What does this mean for users?
It is difficult to say whether the map could, in fact, have been useful for policymakers to understand better what research was out there. User engagement was integral to the project’s design. However, the reality fell short of the ideal. The team knew the importance of aligning the map’s design and content with users’ needs but struggled to establish substantial engagement in this regard. Time constraints emerged as a primary reason for this deficiency in user engagement.
After the map was published, the team attempted to identify who was using the map to understand the potential users’ needs. It was possible to track the number of users, but it was not possible to see who the users were unless they filled out an optional user survey. The user survey was available on the map’s homepage to collect user demographic information to enable the team to gain insights into the user base. However, the survey resulted in a limited number of user scenarios. It was also impossible for them to know whether the tracked users were external or internal users, meaning if the users were people outside of the ones working in the team.
Lessons from the pandemic
Owing to the combination of there not being enough people working on the map, the amount of social research on COVID-19, and the lack of evidence on users using it, work on the map stopped in December 2022.

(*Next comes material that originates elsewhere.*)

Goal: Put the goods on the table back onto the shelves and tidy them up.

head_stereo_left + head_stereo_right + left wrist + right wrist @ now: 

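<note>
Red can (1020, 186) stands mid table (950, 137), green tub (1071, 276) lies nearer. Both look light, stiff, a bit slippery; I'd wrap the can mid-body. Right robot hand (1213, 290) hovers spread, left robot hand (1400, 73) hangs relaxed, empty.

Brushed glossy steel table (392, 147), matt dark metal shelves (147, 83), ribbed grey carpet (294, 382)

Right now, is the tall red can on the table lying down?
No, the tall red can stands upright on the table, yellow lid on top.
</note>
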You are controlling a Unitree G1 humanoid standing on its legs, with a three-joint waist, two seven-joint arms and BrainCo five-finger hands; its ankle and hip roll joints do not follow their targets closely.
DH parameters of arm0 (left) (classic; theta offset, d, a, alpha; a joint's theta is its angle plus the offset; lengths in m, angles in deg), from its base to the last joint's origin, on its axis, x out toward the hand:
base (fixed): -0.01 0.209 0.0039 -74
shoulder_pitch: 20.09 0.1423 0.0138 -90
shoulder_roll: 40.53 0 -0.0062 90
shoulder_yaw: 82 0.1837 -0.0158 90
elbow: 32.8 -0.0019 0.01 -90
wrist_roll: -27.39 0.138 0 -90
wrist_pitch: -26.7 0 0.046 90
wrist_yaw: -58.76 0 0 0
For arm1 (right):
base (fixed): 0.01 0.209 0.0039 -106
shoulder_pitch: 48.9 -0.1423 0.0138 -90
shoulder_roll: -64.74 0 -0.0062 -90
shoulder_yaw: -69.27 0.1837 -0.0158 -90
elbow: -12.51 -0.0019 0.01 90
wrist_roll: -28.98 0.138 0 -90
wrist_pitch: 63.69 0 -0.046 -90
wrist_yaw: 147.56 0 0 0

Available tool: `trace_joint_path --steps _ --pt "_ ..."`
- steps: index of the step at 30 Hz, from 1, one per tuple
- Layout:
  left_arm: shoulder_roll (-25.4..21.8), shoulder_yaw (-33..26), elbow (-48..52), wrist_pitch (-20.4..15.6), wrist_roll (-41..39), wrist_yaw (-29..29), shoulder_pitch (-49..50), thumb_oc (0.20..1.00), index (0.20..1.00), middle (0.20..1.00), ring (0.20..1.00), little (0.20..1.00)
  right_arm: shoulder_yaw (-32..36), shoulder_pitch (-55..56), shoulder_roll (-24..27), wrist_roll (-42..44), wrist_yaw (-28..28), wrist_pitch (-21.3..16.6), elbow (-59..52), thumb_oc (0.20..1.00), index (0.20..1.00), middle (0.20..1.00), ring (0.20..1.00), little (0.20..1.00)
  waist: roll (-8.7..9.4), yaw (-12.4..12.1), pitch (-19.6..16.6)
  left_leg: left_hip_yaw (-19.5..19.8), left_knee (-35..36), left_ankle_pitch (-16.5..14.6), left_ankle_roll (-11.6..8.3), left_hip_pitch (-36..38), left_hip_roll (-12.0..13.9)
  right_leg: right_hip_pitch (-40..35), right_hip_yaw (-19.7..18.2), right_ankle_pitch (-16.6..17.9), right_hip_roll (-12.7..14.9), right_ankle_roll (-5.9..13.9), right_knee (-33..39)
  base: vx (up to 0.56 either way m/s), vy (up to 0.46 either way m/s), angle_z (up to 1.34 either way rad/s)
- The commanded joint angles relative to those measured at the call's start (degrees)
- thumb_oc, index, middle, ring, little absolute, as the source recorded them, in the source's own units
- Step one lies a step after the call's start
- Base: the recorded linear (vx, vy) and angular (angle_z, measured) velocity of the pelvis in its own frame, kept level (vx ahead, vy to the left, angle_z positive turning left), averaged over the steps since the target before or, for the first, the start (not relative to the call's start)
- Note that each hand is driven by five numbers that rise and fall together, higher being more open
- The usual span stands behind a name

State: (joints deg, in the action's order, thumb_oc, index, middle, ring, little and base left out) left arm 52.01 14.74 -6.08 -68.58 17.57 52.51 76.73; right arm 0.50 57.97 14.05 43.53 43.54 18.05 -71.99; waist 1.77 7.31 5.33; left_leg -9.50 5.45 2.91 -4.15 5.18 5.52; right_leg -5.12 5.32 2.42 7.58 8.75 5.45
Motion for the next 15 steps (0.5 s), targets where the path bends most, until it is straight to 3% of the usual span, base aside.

The pandemic highlighted the importance of evidence-informed decision-making. The development of evidence maps, like the one discussed here, showcases some of the challenges and complexities involved in translating research into actionable insights for decision-makers. As we face an uncertain future and urgent needs for policymaking in areas such as AI and climate change, researchers and policymakers must collaborate effectively to make informed decisions that benefit the wider population.
Ultimately, the dynamics of policy and research require a delicate balance between speed and quality. Critical situations will continue to arise, and our ability to navigate these temporal conditions will determine our success in serving the greater good.